I love shell scripting. This is something that the typical Windows users usually do not understand. They have to download tons of buggy shareware utilities to do something simple. In UNIX you can do a lot of tricky things with the standard tools that come with the system (in case of Linux - for free). One of the tools that is much more powerful than one may think is GNU “date” program. This article provides a number of examples of using this command.

With GNU date you can:

  • Format any date into the string
  • Set the system date
  • Perform the simple date/time calculations (adding/subtracting)

### #1 - Formatting the current time

You can use a number of different format specifiers to get the desired result.
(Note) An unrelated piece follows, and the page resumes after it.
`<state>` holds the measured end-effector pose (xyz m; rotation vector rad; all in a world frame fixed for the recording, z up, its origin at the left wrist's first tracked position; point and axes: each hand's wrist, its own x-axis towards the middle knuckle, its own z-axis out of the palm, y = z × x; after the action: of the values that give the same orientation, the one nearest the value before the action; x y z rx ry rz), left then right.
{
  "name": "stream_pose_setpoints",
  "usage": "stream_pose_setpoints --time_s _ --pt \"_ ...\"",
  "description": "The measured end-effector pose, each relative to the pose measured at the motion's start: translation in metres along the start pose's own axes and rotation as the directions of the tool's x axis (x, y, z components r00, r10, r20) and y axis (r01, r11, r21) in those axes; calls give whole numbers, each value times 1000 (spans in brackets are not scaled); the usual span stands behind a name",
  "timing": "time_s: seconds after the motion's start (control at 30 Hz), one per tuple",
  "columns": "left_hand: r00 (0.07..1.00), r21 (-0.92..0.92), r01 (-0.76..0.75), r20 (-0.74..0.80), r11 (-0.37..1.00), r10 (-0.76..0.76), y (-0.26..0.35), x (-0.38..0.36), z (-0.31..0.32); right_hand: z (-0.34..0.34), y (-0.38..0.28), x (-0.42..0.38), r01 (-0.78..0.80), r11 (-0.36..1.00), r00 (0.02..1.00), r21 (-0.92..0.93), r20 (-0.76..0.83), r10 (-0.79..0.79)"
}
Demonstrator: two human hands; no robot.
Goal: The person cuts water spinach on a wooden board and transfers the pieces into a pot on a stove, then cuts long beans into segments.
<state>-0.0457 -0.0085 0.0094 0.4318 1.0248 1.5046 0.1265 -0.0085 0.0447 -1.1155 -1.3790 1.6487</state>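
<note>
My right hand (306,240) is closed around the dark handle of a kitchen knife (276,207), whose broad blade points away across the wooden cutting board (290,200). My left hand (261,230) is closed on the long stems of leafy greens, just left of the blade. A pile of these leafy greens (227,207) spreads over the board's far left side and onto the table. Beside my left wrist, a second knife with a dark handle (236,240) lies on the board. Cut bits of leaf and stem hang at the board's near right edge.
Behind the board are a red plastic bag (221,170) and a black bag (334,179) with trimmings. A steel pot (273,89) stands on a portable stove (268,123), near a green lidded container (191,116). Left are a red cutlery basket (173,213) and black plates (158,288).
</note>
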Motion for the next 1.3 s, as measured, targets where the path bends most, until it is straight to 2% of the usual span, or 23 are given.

Note that “-“ flag is used to disable the padding with leading 0s.

$ date +"Today is %F, %A, %-jth day of the year, exactly %H:%M:%S.%N"
Today is 2008-01-23, Wednesday, 23th day of the year, exactly 21:27:55.240788882

### #2 - Converting the time to the UNIX timestamp (milliseconds since epoch)

Extremely useful operation since it allows you to perform some other manipulations with the result, like aligning it, for example.

$ date +"%s"
1201141803

### #3 - Converting UNIX timestamp into the date

This and some other examples use “-d” option. If this option is not used, the date command always deals with the current system time. If it is used - it deals with the date/time provided by you. This example uses the date's ability to modify the date by adding some date/time units.

$ date -d "1970-01-01 00:00:00 UTC + 1201141803 seconds"
Wed Jan 23 21:30:03 EST 2008

If you pass “-u” option, the result will be in UTC:

 date -d "1970-01-01 00:00:00 UTC + 1201141803 seconds" -u
Thu Jan 24 02:30:03 UTC 2008

#4 - Formatting date to multi-line string

$ date +"Year: %Y%nMonth: %m%nDay: %d"
Year: 2008
Month: 01
Day: 23

#5 - Calculating file age using date

$ echo "/bin has been last modified $(expr ( `date +%s` - `date -r /bin +%s` ) / 3600) hour(s) ago"
/bin has been last modified 358 hour(s) ago

#6 - Calculating time till midnight

$ echo "$(expr ( `date -d "00:00:00 + 1 day" +%s` - `date +%s` ) / 60 ) minute(s) till midnight ($(date))"
110 minute(s) till midnight (Wed Jan 23 22:09:36 EST 2008)

This example may require some explanations. The first “date” command takes the current date, replaces the time with 00:00:00 and adds one day - this makes the today's midnight. Then we calculate the difference between the timestamp of the coming midnight and the current timestamp and divide it by 60.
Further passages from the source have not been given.